Cierre de Central Tarapacá implica costo de US$30 millones para Enel

    Ayer se oficializó la salida de operación de la carbonera de la empresa italiana, donde la firma ofreció plan de reubicación para los 43 trabajadores.

    Tarapacá. El plan de descarbonización tuvo un nuevo protagonista en los últimos días de diciembre, pues Enel cerró su primera central a carbón (Tarapacá) de 158 MW. En la jornada de ayer, el Ministro de Enegía, Juan Carlos Jobet, junto al gerente general de la compañía en Chile, Paolo Pallotti, y el gerente de generación de la misma, Michele Siciliano, oficializaron la salida de la carbonera luego de haber operado durante 21 años.

    Así, el gerente de Enel Generación, aseguró que la salida de la Central Tarapacá tendrá un costo de US$30 millones. Esto, se adjudica principalmente al desmantelamiento y limpieza de la planta. Agregó que en estos meses se eliminará toda sustancia peligrosa que quede en el terreno, destacando que queda solo una pequeña parte de carbón. Sin embargo, la inversión requerida será de mediano-largo plazo, pues tomará un tiempo de entre 5 y 10 años; y dependerá del destino final del sitio.

    Aún no hay un plan concreto para el futuro del terreno de la central. “Cuando se cierra una planta hay gestiones y luego viene la gestión del sitio. Hay en este momento manifestaciones de interés (por el sitio). Más adelante en este proceso podemos seguir, negociar o cerrar algunas opciones que están sobre la mesa o pueden llegar otras opciones”, sostuvo Pallotti.

    En relación al futuro de los 43 trabajadores de la planta, él mismo aseguró que se les ofreció un plan de reubicación, donde algunos decidieron seguir con la empresa en otras centrales o operaciones, mientras que otros tomaron el camino de salir de la italiana.

    “Todos ellos (los trabajadores) fueron parte de un plan de transición laboral y están siendo relocalizados en otras operaciones del grupo Enel o pasando a planes de retiro voluntario. Por lo tanto, estamos muy contentos por lo que esto significa. Es un símbolo que podemos ir haciendo cada día una matriz de generación más limpia, más renovable, cuidando el medio ambiente y trabajadores”, dijo el Ministro de Energía.
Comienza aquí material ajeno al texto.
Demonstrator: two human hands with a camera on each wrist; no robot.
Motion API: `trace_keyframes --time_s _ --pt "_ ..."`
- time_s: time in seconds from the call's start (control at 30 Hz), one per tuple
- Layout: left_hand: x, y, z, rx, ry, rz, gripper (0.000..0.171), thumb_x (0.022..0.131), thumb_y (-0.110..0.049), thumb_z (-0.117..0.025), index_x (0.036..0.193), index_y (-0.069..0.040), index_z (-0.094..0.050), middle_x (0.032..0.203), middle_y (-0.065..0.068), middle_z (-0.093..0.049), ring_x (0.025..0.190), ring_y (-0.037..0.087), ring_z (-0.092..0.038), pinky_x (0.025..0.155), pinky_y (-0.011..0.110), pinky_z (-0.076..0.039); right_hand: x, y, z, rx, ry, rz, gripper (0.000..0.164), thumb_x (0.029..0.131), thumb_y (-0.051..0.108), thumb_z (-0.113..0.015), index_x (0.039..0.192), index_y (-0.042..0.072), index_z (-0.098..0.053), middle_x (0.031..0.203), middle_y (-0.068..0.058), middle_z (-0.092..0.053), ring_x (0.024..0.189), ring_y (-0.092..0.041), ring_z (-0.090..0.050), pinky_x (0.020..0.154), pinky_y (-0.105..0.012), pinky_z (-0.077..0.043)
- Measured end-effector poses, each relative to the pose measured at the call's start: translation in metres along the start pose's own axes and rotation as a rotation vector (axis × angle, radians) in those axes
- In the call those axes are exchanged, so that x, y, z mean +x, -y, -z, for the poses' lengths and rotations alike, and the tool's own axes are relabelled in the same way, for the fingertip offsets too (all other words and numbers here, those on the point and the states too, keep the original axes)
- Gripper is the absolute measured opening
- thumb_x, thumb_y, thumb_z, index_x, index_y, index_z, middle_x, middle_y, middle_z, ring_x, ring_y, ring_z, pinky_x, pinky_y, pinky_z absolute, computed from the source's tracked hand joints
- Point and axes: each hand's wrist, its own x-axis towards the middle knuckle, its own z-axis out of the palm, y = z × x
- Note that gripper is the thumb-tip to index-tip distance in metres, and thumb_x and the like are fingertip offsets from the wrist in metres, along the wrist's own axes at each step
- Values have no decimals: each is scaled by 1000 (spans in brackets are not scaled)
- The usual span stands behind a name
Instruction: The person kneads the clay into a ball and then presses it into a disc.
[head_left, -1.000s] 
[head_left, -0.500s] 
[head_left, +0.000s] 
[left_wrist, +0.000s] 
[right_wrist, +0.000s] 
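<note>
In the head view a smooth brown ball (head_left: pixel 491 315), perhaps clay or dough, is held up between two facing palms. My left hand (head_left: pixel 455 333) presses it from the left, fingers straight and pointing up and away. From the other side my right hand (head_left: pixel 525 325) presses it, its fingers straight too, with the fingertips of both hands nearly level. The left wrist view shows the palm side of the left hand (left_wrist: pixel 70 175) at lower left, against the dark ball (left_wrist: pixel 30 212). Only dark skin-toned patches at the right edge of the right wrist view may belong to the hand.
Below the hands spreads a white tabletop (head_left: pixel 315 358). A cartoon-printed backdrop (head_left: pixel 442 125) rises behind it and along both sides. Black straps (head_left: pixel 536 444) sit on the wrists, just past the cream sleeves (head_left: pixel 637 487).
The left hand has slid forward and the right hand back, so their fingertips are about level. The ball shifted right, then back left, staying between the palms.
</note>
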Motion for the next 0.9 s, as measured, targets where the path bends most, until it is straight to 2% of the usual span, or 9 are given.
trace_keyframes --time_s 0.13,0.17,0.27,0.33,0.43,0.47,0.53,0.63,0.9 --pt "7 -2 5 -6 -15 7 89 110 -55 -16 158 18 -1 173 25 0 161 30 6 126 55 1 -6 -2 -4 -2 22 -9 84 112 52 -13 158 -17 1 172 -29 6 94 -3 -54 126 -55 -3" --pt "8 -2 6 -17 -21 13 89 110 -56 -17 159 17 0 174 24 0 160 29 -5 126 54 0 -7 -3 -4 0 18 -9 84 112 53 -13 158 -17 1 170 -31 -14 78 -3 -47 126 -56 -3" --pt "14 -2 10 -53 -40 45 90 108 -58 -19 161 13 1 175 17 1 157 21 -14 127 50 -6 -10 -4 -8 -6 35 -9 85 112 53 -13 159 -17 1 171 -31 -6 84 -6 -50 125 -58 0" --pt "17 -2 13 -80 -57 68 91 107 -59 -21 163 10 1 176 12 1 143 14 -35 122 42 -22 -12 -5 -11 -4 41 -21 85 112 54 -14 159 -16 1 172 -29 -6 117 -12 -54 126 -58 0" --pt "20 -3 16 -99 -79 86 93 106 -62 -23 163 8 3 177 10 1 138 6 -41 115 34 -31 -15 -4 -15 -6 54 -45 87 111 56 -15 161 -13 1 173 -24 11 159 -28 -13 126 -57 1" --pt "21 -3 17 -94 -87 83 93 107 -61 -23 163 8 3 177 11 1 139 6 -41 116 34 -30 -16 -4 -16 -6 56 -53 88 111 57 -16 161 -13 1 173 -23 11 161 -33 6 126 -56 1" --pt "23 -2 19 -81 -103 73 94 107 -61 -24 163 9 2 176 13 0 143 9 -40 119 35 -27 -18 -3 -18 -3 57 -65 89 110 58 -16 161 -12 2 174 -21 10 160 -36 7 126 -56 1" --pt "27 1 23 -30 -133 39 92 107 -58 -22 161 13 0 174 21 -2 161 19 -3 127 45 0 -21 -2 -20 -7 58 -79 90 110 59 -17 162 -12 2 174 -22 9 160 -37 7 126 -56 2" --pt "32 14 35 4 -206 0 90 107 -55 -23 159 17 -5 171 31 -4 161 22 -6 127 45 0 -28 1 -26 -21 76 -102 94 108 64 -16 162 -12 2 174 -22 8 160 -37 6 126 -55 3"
    La Central Tarapacá es la primera carbonera que cierra Enel y tiene dos más que siguen operando: Bocamina 1 y 2. La primera tiene fecha de salida a más tardar el 2023 y la segunda antes del 2040. Respecto a un posible adelanto para dejar de operar Bocamina 2, el gerente general de Enel Chile, aseguró que “nosotros vamos a evaluar siempre cuáles son los posicionamientos de estas plantas. Hoy el acuerdo son esas fechas. Puede que más adelante tengamos en cuenta otras condiciones”.

    El plan de descabonización anunciado por el gobierno en junio pasado, consta de 2 fases. En la primera, que es hasta 2024, saldrán 9 centrales, mientras que en la Fase 2, hasta 2040, las restantes. Al respecto, Jobet aseguró que están en dialogo permanente con las compañías para revisar ese plan y ver qué opciones hay de acelerarlo. Sin embargo, sostuvo que “es un plan ambicioso y coherente con la capacidad que tiene Chile con las energías renovables, pero es desde luego un plan que estamos conversando con las compañías y que podemos revisar”.